I heard the attendance was “full-house, with level-headed reactions”.
There is an old African story about a mouse who found a trap in the farmer’s house, and how she went to various animals on the farm (including the chicken, the goat and the cow) informing them of the news and asking them to assist her to deal with this new enemy. Each of them told her it was not their business; eventually, the farmer’s wife was bitten by a snake caught by the trap, and each of the animals the mouse consulted—except the mouse for whom the trap was originally intended—was eventually slaughtered by the farmer: first the chicken to provide soup to nourish the farmer’s wife; then the goat to cater to the relatives, friends and in-laws who came to visit the ailing wife, and finally, the cow, who was sacrificed to cater to the mourners who came for the lumbe.

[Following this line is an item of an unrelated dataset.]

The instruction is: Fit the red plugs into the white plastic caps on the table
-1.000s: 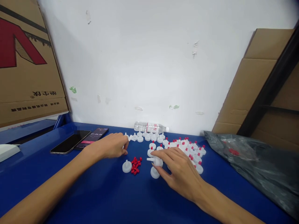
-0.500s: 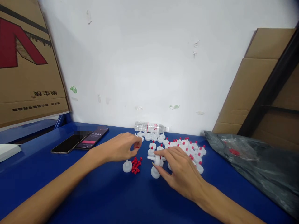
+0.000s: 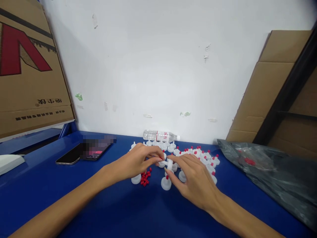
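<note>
My right hand (image 3: pixel 194 177) grips a white plastic nozzle cap (image 3: pixel 169 164) between thumb and fingers, its spout turned sideways to the left. At the spout's tip, my left hand (image 3: pixel 140 161) is closed in a pinch on a small red tip cap, mostly covered by the fingers. Below the left hand lies a small heap of loose red tip caps (image 3: pixel 144 180). Beside the heap stands a white nozzle cap (image 3: pixel 136 179), partly hidden by that hand. Another nozzle cap with a red tip (image 3: pixel 166 183) stands upright just below the held one.
Many red-tipped nozzle caps (image 3: pixel 204 158) crowd behind my right hand. Bare-spouted ones (image 3: pixel 171 146) stand before a lying clear bottle (image 3: pixel 160 135). Two phones (image 3: pixel 68 155) lie at left, a dark plastic bag (image 3: pixel 267 172) at right. Cardboard (image 3: pixel 260 86) leans against the wall.
My left hand has moved right, bringing the red tip cap to the spout of the nozzle cap. My right hand stays nearly in place, still holding the nozzle cap.
</note>
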The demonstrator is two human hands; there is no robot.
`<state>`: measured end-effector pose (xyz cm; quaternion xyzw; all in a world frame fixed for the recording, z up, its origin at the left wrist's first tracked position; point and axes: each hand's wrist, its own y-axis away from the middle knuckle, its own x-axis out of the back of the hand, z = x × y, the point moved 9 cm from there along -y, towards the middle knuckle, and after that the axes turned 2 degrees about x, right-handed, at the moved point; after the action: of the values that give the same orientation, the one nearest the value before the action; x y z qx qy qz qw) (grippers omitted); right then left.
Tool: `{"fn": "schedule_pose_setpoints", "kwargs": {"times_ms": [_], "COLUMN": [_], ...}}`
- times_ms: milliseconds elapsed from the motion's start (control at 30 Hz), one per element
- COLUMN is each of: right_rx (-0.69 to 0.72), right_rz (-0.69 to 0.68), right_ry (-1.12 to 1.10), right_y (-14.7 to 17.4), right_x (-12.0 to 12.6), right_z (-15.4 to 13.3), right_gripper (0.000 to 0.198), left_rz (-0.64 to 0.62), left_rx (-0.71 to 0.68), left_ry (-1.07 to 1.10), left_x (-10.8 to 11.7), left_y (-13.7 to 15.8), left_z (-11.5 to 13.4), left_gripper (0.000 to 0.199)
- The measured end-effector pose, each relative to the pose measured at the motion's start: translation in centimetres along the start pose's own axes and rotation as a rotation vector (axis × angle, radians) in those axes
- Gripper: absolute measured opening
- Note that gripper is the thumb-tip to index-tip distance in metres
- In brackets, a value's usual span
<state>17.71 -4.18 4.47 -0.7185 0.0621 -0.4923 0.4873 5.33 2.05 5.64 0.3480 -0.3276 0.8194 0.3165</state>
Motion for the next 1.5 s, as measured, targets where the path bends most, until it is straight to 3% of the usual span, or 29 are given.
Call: {"fn": "schedule_pose_setpoints", "kwargs": {"times_ms": [633,1067,1500], "right_rx": [0.0,0.042,0.147], "right_rz": [0.026,0.055,0.113], "right_ry": [0.03,0.02,0.077], "right_y": [0.0,0.0,0.1], "right_x": [0.6,1.0,1.9], "right_z": [-0.1,-0.4,-2.1], "right_gripper": [0.028,0.032,0.033], "left_rz": [0.055,0.016,-0.053], "left_rx": [-0.003,-0.086,-0.093], "left_ry": [-0.115,-0.196,-0.011], "left_x": [0.7,-0.4,-1.5], "left_y": [-0.2,-0.1,0.3], "left_z": [0.7,0.7,1.5], "left_gripper": [0.007,0.021,0.029]}}
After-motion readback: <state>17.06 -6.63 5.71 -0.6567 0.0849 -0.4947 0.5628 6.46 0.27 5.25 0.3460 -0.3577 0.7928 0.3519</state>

Drawing from this parable, my talk today is entitled Of Mice and Farmer’s Wives: Unveiling the Broader Picture behind Recent Legislation in Uganda.
On the face of it, each of the laws under discussion in this Public Lecture today applies to different categories of people. The Public Order and Management Act (POMA) ostensibly applies to dissidents, protestors and ‘hooligans,’ while the Anti-pornography Act (APA) to porn-dealers, newspapers like the Red Pepper and people who like to publicly expose their ‘kundis’ and other ‘private bodily parts.’ On its part, the Anti-homosexuality Act (AHA) appears to focus on homosexuals who Ugandan society prefers to view as ‘deviants’ and ‘perverts.’ Two out of three of these laws refer to issues of morality and social order, which, we are told by Ethics Minister, the former Rev. Father Simon Lokodo, have reached a stage of complete disintegration. Ironically, Lokodo is much less vigourous in carrying out his proper mandate of fighting graft and corruption, as well as promoting transparency and accountability in Government.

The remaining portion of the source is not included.